The PowerBlade is an instrument that uses microfluidics – a “lab on a chip” technology where miniaturized devices control the movement of fluids.

For diagnosing a condition like sepsis, the PowerBlade can automate laboratory techniques like PCR. Using pressure and centrifugal force (imagine a salad spinner), the PowerBlade can move a drop of blood through a series of tiny tunnels and chambers on a credit card-sized “chip,” where the blood sample is passed through chemicals that extract and amplify nucleic acids like RNA.

Around the time she met Dr. Veres, Dr. dos Santos was also introduced by a colleague to Dr. Hancock. She told him she had found some interesting biomarkers for sepsis. He responded genially that he did, too – only his were better.

Thus began the trio’s cross-country research collaboration. Using machine learning, Dr. Hancock and his team analyzed blood samples from 586 patients to identify a six-gene expression “signature” that flags patients at risk of developing sepsis within 24 hours of clinical presentation. The signature, dubbed “Sepset,” was further validated using data from another 3,178 patients.

“What we’re offering is a way of taking a drop of blood, putting it into a machine, and the machine basically … spits out a recommendation,” says Dr. Hancock, who is also CEO of the company Sepset Biosciences, which is now developing the gene signature test. “This person is 90-per-cent likely to have sepsis, or this patient is 90-per-cent likely not to have sepsis.”

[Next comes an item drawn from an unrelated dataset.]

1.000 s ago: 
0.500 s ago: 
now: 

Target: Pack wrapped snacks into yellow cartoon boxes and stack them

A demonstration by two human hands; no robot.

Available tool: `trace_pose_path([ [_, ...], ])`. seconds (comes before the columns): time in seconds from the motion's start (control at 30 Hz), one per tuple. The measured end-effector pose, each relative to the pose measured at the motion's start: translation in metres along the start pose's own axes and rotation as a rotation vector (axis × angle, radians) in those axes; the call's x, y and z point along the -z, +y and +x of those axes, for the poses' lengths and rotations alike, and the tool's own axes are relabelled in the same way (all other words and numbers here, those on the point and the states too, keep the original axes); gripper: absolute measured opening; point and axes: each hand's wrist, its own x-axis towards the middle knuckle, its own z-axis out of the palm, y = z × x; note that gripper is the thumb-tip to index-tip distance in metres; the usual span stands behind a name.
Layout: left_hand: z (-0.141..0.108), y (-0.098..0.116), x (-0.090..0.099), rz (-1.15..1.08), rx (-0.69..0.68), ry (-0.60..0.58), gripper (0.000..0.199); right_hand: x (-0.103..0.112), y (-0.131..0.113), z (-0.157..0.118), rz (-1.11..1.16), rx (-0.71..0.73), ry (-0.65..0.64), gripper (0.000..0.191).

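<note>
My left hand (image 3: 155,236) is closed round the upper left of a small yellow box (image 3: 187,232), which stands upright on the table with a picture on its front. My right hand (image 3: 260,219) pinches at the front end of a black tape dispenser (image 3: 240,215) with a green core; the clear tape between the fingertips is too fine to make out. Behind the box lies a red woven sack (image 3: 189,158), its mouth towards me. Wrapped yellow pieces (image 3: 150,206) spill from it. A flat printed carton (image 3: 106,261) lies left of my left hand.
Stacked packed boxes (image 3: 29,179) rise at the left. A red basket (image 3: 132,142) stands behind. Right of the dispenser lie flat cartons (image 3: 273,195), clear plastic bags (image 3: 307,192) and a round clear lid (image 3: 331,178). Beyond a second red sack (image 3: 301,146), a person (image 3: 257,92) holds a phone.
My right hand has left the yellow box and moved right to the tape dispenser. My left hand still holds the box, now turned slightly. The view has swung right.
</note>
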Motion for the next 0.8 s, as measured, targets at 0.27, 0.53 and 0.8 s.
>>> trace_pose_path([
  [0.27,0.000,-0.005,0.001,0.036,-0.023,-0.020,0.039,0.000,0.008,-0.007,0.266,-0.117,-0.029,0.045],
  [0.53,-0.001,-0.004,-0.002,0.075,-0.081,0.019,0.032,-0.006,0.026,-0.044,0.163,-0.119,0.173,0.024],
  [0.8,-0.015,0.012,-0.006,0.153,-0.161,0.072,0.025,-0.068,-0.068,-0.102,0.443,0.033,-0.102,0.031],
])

According to their new paper, Sepset was 94-per-cent accurate when tested using the RT-PCR lab technique. With the PowerBlade platform, it was 92 per cent accurate.

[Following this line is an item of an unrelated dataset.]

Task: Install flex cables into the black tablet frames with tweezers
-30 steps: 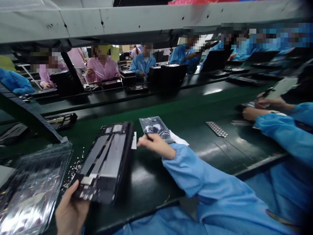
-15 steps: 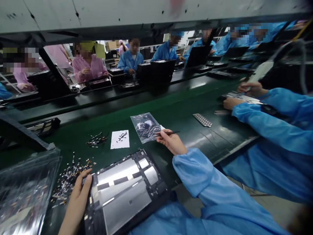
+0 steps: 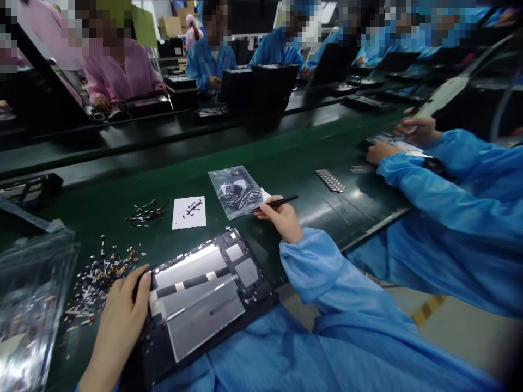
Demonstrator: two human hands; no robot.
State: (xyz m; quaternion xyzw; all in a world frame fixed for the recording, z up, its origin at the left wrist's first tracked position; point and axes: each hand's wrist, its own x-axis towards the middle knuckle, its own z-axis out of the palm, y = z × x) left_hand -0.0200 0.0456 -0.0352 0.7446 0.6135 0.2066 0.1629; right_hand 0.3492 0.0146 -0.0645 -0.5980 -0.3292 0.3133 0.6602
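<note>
A tablet-like device (image 3: 204, 321), its back open on silver metal and battery panels, lies tilted at the bench's near edge. My left hand (image 3: 122, 310) grips its upper left edge, thumb along the side. My right hand (image 3: 284, 218) is closed around slim black tweezers (image 3: 281, 201), held beyond the device's right side. Their tip lies by the lower right edge of a clear plastic bag (image 3: 237, 193) of small dark parts. To the bag's left is a white paper (image 3: 189, 212) bearing tiny black pieces.
Loose small metal parts (image 3: 98, 283) and dark flex pieces (image 3: 145, 213) lie left on the green bench. Clear plastic bags (image 3: 32, 305) fill the near left. A studded strip (image 3: 330, 181) lies to the right, near a co-worker's blue sleeve (image 3: 449, 185). Other people work across the bench.
The view has tipped downward and shifted, so the bench things sit higher and further left. My left hand still grips the device; my right still holds the tweezers near the bag.
</note>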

Much work lies ahead, including testing and evaluating the prototype in real-world settings. But for Dr. dos Santos, the results of this research collaboration are just the latest step toward finally improving outcomes in sepsis, a condition that has long been under-recognized despite its staggering toll.

“Hopefully, what happened to that patient [from 2023] is a thing of the past and we’re facing a future of hope,” she says. “I think this is a small step in the right direction.”